A expectativa da Embrapa é conseguir ampliar a adoção das cultivares BRS e possibilitar para os viticultores gaúchos resultados semelhantes aos do Semiárido nordestino, onde, por exemplo, só a cultivar BRS Vitória já ocupa aproximadamente 20% da área cultivada, representando mais de dois mil hectares de uva.
Antes de investir é importante avaliar
“Antes de tomar qualquer decisão e investir na cobertura, que representa um alto custo, o produtor precisa fazer uma avaliação séria da sua situação, para evitar prejuízos”, alerta o pesquisador Joelsio Lazarrotto, da Embrapa Uva e Vinho. Acompanhando o aumento do cultivo protegido na região, ele publicou um estudo detalhado final de 2020 no qual avalia diferentes cenários sobre a viabilidade da produção de uva fina de mesa sob cobertura plástica na Serra Gaúcha.

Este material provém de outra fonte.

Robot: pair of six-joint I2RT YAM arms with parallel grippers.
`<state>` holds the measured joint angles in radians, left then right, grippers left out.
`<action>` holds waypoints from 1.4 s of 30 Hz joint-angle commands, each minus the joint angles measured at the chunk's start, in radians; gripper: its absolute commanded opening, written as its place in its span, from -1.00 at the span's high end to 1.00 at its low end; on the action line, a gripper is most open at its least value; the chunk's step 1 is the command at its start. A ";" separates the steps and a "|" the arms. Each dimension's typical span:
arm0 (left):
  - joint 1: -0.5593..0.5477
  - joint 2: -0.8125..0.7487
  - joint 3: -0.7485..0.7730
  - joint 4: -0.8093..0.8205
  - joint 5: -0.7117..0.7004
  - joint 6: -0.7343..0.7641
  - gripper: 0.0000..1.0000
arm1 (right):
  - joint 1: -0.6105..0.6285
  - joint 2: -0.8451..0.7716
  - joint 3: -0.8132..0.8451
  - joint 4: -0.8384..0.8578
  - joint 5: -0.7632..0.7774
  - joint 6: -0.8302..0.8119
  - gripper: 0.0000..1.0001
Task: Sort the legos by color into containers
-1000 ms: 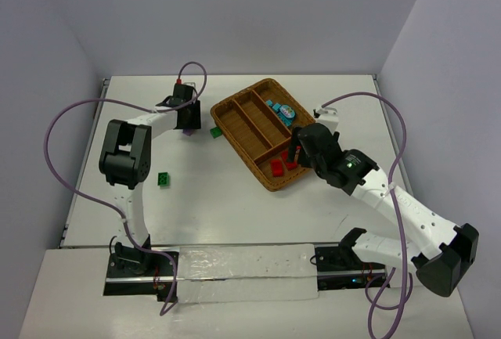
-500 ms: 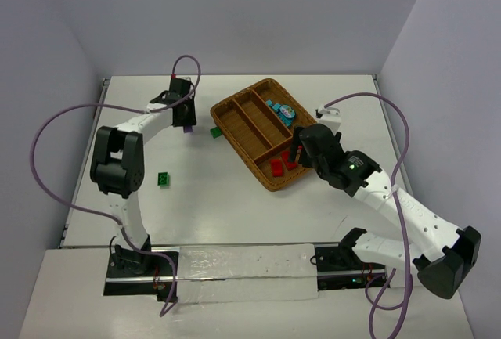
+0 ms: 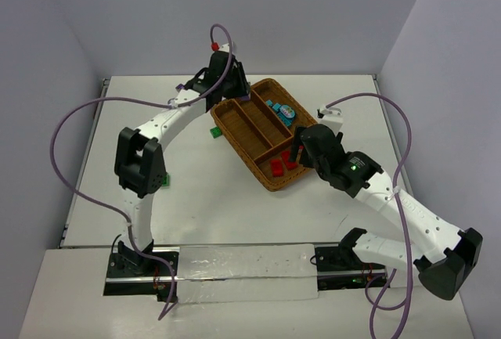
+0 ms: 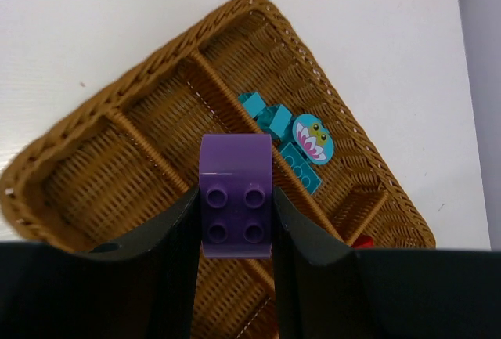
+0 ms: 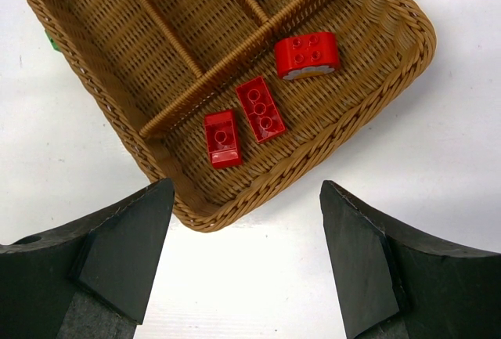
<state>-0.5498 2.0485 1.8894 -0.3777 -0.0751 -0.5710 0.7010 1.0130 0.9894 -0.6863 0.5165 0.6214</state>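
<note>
A purple lego point(image 4: 235, 198) with four studs is clamped between my left gripper's point(image 4: 235, 221) fingers, above the middle divider of the wicker tray point(image 4: 250, 1). In the top view the left gripper point(image 3: 232, 90) hangs over the tray's point(image 3: 270, 185) far left corner. Teal legos point(image 4: 270, 120) lie in one long container. Three red legos point(image 5: 261, 109) lie in the crosswise container. My right gripper point(image 5: 246, 190) stands open and empty over the tray's near rim point(image 5: 419, 41); in the top view the right gripper point(image 3: 300, 149) is by the red legos point(image 3: 278, 168).
A green lego point(image 3: 214, 131) lies on the table just left of the tray. Another green lego point(image 3: 165, 180) sits beside the left arm's elbow. Two long containers hold nothing. Purple cables loop off both arms.
The left gripper shut on the purple lego on the table left of the tray, then lifted and swung right over the tray's far corner. The right arm has barely moved.
</note>
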 commanded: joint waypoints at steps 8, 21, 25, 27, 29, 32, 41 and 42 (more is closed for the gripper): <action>-0.024 0.183 0.072 0.118 0.098 -0.161 0.98 | 0.009 -0.051 0.007 -0.032 0.055 0.021 -0.65; -0.041 0.270 0.128 0.097 0.107 -0.163 -0.31 | 0.009 -0.057 -0.001 -0.047 0.064 0.027 -0.65; -0.041 0.252 0.127 0.087 0.111 -0.146 -0.68 | 0.010 -0.060 -0.005 -0.052 0.066 0.033 -0.65; -0.041 0.219 0.115 0.085 0.092 -0.138 -0.68 | 0.009 -0.060 -0.006 -0.052 0.064 0.034 -0.65; -0.041 0.176 0.099 0.070 0.050 -0.104 -0.62 | 0.009 -0.059 -0.005 -0.052 0.065 0.036 -0.65; -0.034 0.095 0.067 0.030 -0.037 -0.050 -0.54 | 0.009 -0.058 -0.001 -0.053 0.064 0.037 -0.65; 0.177 -0.038 -0.081 -0.063 -0.252 0.126 -0.65 | 0.009 -0.058 -0.003 -0.048 0.067 0.032 -0.65; 0.210 -0.032 -0.095 -0.058 -0.257 0.134 -0.69 | 0.009 -0.054 -0.003 -0.044 0.063 0.032 -0.65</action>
<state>-0.4761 2.0649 1.8419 -0.4083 -0.2262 -0.5199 0.7025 0.9726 0.9890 -0.7280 0.5468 0.6388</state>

“A produção de uva fina de mesa, sob cobertura plástica na Serra Gaúcha, pode trazer retorno financeiro e econômico satisfatório para o produtor, mas é importante avaliar a sua realidade antes de investir”, alerta.

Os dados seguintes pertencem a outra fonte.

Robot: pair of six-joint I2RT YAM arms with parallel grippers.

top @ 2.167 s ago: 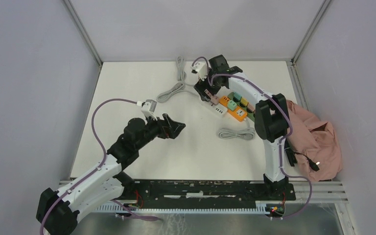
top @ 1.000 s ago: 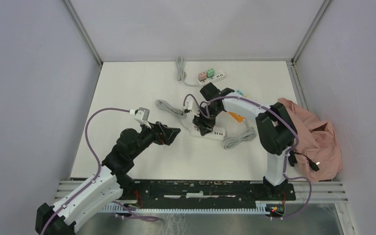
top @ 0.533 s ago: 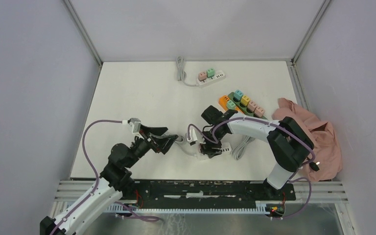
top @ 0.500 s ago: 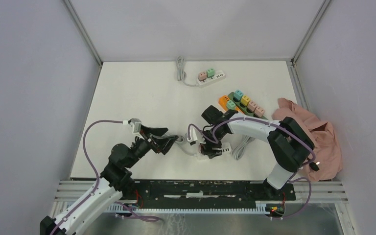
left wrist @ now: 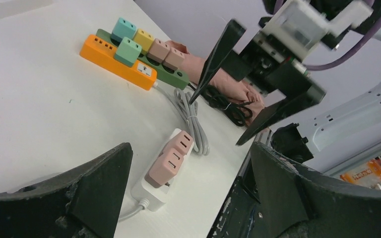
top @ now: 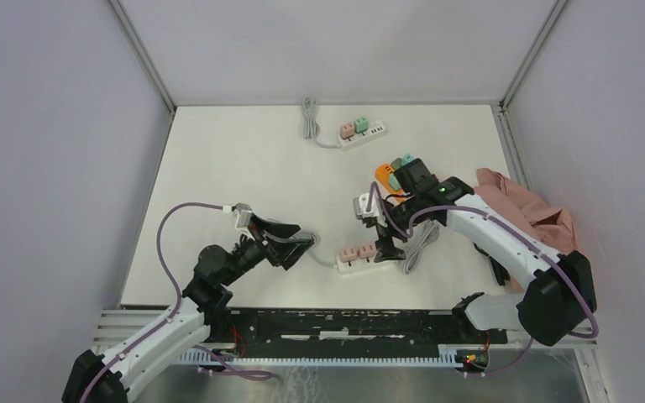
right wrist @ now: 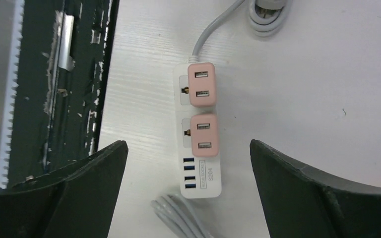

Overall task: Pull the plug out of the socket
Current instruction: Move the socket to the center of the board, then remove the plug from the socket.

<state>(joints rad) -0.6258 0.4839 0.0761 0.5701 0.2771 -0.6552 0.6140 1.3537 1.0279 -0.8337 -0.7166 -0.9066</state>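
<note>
- Step in hand: approach. The unplugging has not begun; both pink plugs [right wrist: 202, 135] sit fully seated in the white power strip [right wrist: 198, 177].
- Location of the task item: the strip lies flat on the surface [top: 243, 168] near its near edge, between the two arms. One plug occupies the socket next to the cable [right wrist: 218, 25] exit. The other occupies the socket next to the row of USB ports. The plugs stand just beside each other without touching.
- Right gripper [right wrist: 188, 145]: jaws spread fully, holding nothing and touching nothing. It hangs above the strip, pointing down, with the strip centred in the gap and both plugs within reach.
- Left gripper [left wrist: 191, 148]: jaws spread wide and empty. It is low over the surface, aimed at the cable end of the strip, near it but apart from it.
- Which of the two plugs is the target cannot be told from the views.
- Next move, judged: lower the right gripper over one plug and close the jaws on its two long sides.
- Next move, judged: bring the left gripper onto the strip body or cable end to pin it down, then draw the plug straight up.
- Risk, judged: the strip is light and unrestrained. Without a hold-down it would likely lift with the plug instead of releasing it.
</note>
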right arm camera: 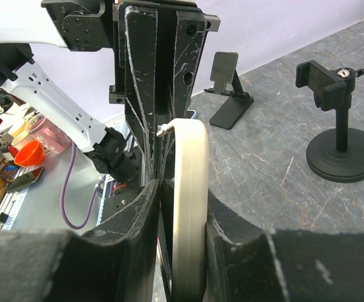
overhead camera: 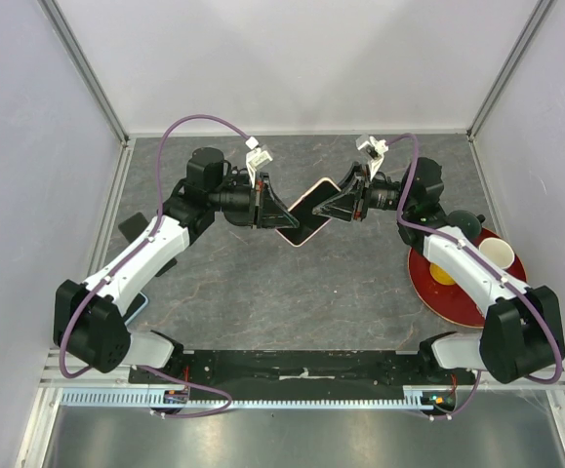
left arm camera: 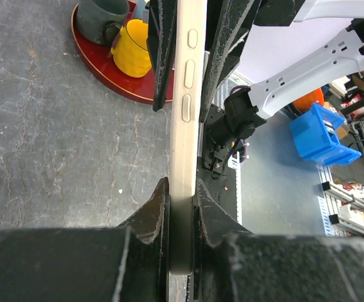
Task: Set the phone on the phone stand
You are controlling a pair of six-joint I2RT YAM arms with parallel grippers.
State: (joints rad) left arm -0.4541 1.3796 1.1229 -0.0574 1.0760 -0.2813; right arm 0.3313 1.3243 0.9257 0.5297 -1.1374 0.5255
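The left gripper (overhead camera: 284,216) pinches the phone (overhead camera: 306,219) in mid-air, seemingly for handover, with the right gripper (overhead camera: 326,207) narrow around it, whether gripping I cannot tell.

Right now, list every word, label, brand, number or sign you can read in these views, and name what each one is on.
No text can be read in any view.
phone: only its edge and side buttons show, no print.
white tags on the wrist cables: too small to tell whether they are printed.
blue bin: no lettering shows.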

Para auxiliar nessa análise, Lazzarotto propõe uma avaliação criteriosa antes de investir focando em pontos como: qual será o mercado que absorverá a produção, a localização da propriedade, a tecnologia necessária para a produção competitiva, disponibilidade de mão de obra qualificada, disponibilidade para fazer o investimento e a manutenção dos custos de produção até começar a produção, considerando ainda os principais riscos de produção e de mercado.
Entendo as uvas de mesa
As uvas para consumo “in natura”, também chamadas de uvas de mesa, podem pertencer tanto ao grupo das uvas americanas quanto ao grupo das chamadas uvas finas ou europeias. Dentre as americanas, de sabor aframboesado, a principais variedades são as uvas com sementes Niágara Rosada e Niágara Branca, muito comuns em todo o Brasil.

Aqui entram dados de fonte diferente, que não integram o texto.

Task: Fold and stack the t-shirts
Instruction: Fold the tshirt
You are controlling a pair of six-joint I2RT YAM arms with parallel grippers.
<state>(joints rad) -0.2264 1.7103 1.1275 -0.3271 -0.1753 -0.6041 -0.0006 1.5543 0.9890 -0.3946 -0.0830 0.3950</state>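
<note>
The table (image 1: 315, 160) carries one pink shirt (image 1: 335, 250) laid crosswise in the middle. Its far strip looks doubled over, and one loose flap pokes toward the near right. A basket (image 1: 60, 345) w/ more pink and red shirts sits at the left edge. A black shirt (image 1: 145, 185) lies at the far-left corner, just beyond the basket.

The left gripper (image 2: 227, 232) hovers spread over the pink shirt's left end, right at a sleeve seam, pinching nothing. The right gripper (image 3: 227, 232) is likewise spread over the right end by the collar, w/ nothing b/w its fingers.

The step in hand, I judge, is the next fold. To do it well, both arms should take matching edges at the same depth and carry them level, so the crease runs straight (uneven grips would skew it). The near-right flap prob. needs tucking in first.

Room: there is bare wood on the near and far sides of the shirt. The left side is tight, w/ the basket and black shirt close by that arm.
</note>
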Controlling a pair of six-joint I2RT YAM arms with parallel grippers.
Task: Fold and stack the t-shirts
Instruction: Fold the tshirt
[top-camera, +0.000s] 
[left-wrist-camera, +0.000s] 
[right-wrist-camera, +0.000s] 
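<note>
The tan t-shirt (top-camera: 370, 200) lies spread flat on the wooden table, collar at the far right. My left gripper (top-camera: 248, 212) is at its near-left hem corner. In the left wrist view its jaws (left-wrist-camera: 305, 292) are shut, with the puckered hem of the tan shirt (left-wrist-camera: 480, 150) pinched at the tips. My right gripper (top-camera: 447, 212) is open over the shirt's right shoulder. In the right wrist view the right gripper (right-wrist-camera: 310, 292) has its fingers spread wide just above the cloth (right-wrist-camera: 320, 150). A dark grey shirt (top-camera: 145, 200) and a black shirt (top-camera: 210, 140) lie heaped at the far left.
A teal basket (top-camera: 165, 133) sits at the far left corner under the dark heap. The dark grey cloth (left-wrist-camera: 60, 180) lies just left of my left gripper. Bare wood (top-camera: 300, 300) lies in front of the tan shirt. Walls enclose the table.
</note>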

Uvas das variedades com sementes Isabel e Concord, por exemplo, também são consumidas “in natura”, principalmente no Sul no Brasil. Normalmente, os cachos são pequenos e as bagas são redondas e pequenas. A polpa mucilaginosa é uma característica muito marcante de uvas americanas. Este tipo de polpa se caracteriza por formar uma massa gelatinosa mais ou menos firme que se separa da casca como uma unidade. Em inglês, são denominadas slip-skin. Em português, essas uvas são popularmente chamadas de “uvas de chupar”.
Dentre as uvas finas ou europeias, temos as variedades com sementes, Itália, uma uva branca, e suas mutações somáticas, de coloração rosada ou preta, como Benitaka, Rubi, Brasil e Red Meire, todas com sabor moscatel. Estas uvas, de maneira geral, apresentam cachos e bagas grandes.
Nos anos 80, foram introduzidas variedade de uvas para mesa sem sementes ou apirênicas, já que a busca por este tipo de uvas no mercado internacional tem crescido bastante. Normalmente apresentam bagas menores, como Thompson Seedless ou Sultanina, que é uma uva fina ou europeia, branca, de bagas compridas de sabor neutro e Vênus, uma uva americana, redonda de cor escura, de sabor aframboesado. A polpa destas uvas não é mucilaginosa, podendo ser carnosa ou crocante.
Mais recentemente, o Programa Uvas do Brasil desenvolveu cinco novas cultivares brasileiras sem sementes com ampla adaptação climática, que são BRS Linda, BRS Clara, BRS Morena, BRS Isis, BRS Vitória e BRS Melodia.
A BRS Nubia é uma outra aposta do Programa da Embrapa. Mesmo com sementes, a cultivar chama a atenção pelo tamanho da suas bagas e cachos, que podem chegar a dois quilos.
Em geral, os preços das uvas sem sementes são maiores do que das uvas com sementes. A produção brasileira de uvas de mesa é diversificada, e inclui uvas finas com e sem sementes, predominando as uvas finas do grupo Itália, e também uvas americanas.
A produção gaúcha caracteriza-se pelo cultivo de uvas de mesa do tipo americanas como ‘Isabel’ e ‘Niágara Rosada’.